I adore Kris, but am convinced that America got it wrong. When faced with a choice between someone truly great and innovative and someone good, but more familiar, they opted for the more conservative contestant. Though the comparison is ridiculous, I'm glad that America opted for the more progressive candidate (perhaps the Adam Lambert of politics) back in November. In other words, I'll take Obama and Kris Allen over four years of John McCain any day.

Despite my disappointment with the results, I loved the finale show: the duets with the greats, the jeers at the judges and the awards for those who brought us laughs in the early weeks: Norman Gentle and Tatiana. I screamed when Kara joined bikini girl on stage and whipped out her own two-piece for charity. She was so brave.

Adding to my enjoyment of this season's farewell, was watching with my friends Jess and Chris. It was fun to act as our own judging panel: evaluating the celebrity performances, Paula's tan and level of drunkenness, etc. For me (cue Randy Jackson impression), American Idol isn't important the same way the presidential election is. The fact that Kris Allen won isn't really important either; both Adam and Kris (and Alison and Danny for that matter) will go on to have successful careers in music.
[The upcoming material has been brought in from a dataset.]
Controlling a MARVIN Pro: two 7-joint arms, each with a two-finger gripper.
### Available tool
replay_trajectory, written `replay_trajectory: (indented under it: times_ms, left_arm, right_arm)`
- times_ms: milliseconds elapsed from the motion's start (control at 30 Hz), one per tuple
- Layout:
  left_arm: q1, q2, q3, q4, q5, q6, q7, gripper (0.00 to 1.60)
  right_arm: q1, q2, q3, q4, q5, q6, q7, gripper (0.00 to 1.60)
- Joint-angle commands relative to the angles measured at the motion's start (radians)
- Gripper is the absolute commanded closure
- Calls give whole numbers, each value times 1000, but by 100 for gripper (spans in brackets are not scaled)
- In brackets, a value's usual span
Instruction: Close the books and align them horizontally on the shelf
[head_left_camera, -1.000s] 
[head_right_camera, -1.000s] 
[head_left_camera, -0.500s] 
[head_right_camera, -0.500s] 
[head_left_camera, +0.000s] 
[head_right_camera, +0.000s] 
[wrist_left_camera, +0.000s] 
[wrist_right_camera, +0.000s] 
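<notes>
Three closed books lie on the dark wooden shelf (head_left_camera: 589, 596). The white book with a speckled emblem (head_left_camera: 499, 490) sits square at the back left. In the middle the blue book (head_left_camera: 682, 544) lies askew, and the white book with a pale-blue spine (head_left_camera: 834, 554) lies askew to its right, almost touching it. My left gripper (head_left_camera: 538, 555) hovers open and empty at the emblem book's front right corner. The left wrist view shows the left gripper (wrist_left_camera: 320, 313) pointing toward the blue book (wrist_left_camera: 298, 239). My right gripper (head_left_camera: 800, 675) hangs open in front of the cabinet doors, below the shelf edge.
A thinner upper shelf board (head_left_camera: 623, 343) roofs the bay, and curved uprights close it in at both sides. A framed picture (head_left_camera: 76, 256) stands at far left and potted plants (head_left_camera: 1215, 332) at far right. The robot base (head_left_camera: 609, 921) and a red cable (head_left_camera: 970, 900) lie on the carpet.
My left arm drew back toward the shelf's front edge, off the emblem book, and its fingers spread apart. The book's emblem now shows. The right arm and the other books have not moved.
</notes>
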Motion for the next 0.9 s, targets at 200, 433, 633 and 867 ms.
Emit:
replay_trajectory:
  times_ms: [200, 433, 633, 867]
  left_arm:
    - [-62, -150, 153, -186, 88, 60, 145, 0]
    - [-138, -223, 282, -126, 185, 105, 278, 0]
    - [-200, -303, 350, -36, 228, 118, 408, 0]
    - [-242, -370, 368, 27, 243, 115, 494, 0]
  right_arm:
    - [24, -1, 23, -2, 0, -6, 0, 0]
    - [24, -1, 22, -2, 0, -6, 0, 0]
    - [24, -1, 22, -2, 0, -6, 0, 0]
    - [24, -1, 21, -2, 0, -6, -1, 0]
What's important about the show is the way it shapes bonds between me and the people I care about, both here in Sydney and back home in America.

Sunday, May 03, 2009

Two Up

I wanted to spend Anzac Day, Australia's day to honor the sacrifices of its brave service men and women, in style at the races. In the US, 'style' and horse 'races' don't belong in the same sentence unless you're talking about the Kentucky Derby maybe. Here in Australia, you can get drunk at the races (getting drunk is an integral part of every Australian holiday), but the fashions at the Randwick Racecourse elevate the sport of horse racing to a level more sophisticated than the hot dog days at Santa Anita in my youth.
A day at the races is so much more than senseless betting and beer when it's framed as Randwick's Autumn Carnival, an event sponsored by Schweppes and the phrase 'princesses will stop at nothing,' which I still can't relate back to horses or Schweppes products. Anyway, I can't say anything more about the races because Mickey and most other members of our crew weren't tempted by the prospect of drinks and horses in pretty clothes as I was. Maybe next year.
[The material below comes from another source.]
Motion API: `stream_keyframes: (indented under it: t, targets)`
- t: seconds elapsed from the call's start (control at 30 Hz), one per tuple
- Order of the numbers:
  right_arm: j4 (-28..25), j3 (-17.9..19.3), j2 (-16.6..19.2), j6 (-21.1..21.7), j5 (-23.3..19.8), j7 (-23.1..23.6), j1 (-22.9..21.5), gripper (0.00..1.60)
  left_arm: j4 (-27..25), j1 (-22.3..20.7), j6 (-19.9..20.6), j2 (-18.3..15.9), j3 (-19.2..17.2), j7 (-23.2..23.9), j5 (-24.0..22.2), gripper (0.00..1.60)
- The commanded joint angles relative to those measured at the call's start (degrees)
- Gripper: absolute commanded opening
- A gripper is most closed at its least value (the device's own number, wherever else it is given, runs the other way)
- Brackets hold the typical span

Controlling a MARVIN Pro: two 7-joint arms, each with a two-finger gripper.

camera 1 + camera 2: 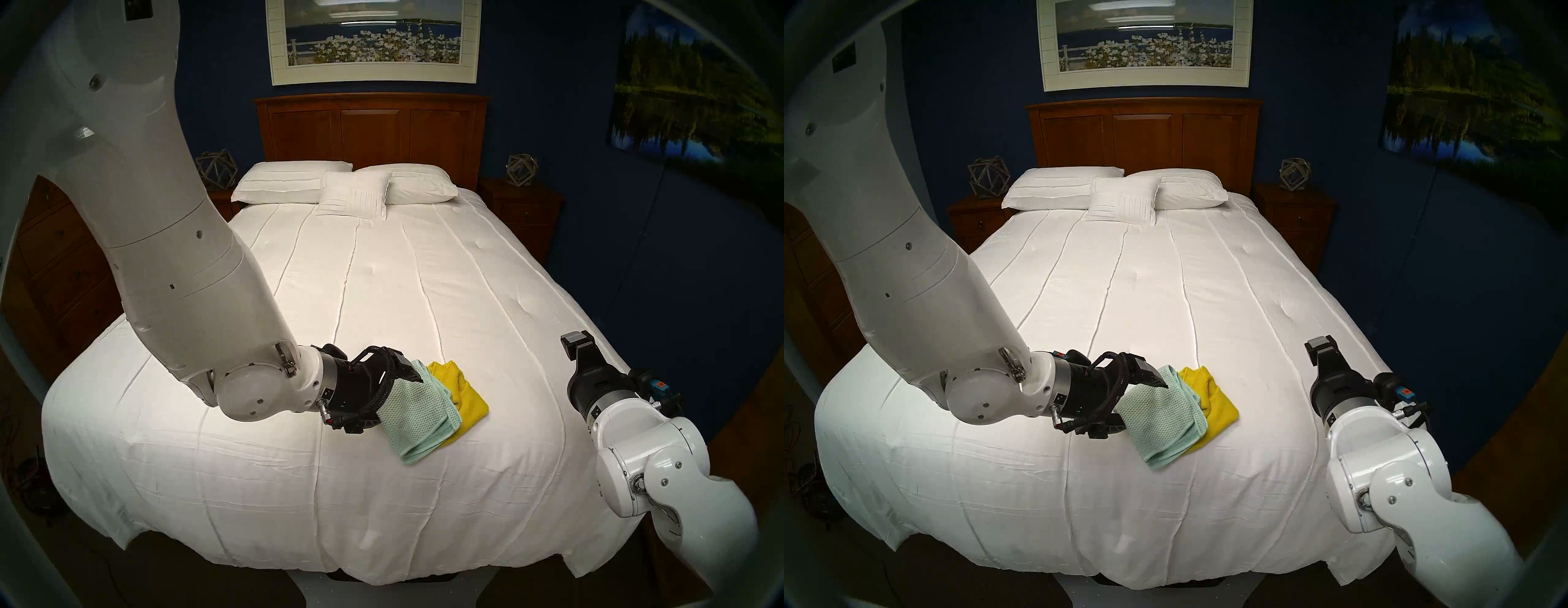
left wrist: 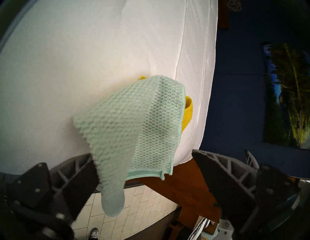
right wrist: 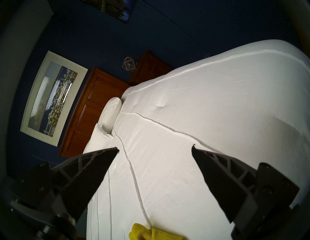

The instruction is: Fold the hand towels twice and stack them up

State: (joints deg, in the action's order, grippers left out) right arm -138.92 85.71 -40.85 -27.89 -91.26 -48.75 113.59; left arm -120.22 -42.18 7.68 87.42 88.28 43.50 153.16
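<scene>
Your left gripper [image 2: 144,154] stands open; the mint towel [image 1: 418,414] drapes one finger, hiding most of the yellow towel [image 1: 464,399]. Right gripper [image 3: 155,150] open, empty.

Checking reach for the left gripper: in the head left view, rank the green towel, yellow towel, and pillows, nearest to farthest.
From the left gripper:
1. Green towel, right at its fingers.
2. Yellow towel, just beyond, partly under the green.
3. Pillows, far off at the headboard.
</scene>
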Motion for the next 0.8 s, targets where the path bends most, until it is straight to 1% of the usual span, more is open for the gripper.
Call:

Instead, Jess, Chris, Mickey and I met our token Australian friend Tim at his local watering hole, the Quarryman's in Pyrmont for drinks and two up, a gambling game that's legal in Australia only on Anzac Day. (Funny that our plan B also involved alcohol and betting. It's clear that the boys couldn't be bothered dressing up).

Two up is pretty simple, but has a couple of nonsense rules. Someone holds two coins on a small paddle. People make bets on whether the coins will land heads or tails sides up. The spinner, or spinnah, as we say here in Australia, must make the coins flip around a couple of times at least at a height over his/her head. Two tails mean that tails wins, two heads mean that heads win and one of each means that you must flip again, a rule designed to help people lose money just a tad slower.

Again, it's a simple game, but it kept Tim's crew and the other patriotic Australians in the pub entertained for hours. I generally loathe gambling, but took a chance and ended up tripling my money. That's right, I came in with $5 and ended up with $15. The luck of the fallen soldier was with me alright.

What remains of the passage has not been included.